1

In pandas, if I use series.apply() to apply a function with an inner function definition, for example:

def square_times_two(x):
  def square(y):
    return y ** 2
  return square(x) * 2

data = {'col_1': [3, 2, 1, 0], 'col_2': ['a', 'b', 'c', 'd']}
df = pd.DataFrame.from_dict(data)

df["col_3"] = df.col_1.apply(square_times_two)

is the inner function redefined for each row? Would there be a performance impact to having many inner functions in a function applied to a large series?

Ethan
  • 1,625
  • 8
  • 23
  • 39
Alex
  • 13
  • 3
  • This seems better suited to StackOverflow. But you're also almost to a timing script: just generate a much larger frame, probably using `numpy.random`, and use `timeit` or something similar. – Ben Reiniger Aug 29 '22 at 13:14

1 Answers1

0

The function will only be compiled once, but there may be a small overhead. This should be neglegible though, since the inner function does not use vars from the outer one.

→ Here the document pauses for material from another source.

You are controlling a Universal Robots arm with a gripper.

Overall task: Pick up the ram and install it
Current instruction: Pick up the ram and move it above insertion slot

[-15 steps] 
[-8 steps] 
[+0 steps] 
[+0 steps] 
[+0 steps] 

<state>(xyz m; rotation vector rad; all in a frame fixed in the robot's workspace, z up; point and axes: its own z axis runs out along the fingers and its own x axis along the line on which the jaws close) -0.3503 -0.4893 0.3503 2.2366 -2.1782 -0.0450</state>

Yet, for the same reason, there does not seem to be the necessity to define the inner function there, right? You could just move it to the same level as the outer one.

def square(y):
  return y ** 2

def square_times_two(x):
  return square(x) * 2

data = {'col_1': [3, 2, 1, 0], 'col_2': ['a', 'b', 'c', 'd']}
df = pd.DataFrame.from_dict(data)

df["col_3"] = df.col_1.apply(square_times_two)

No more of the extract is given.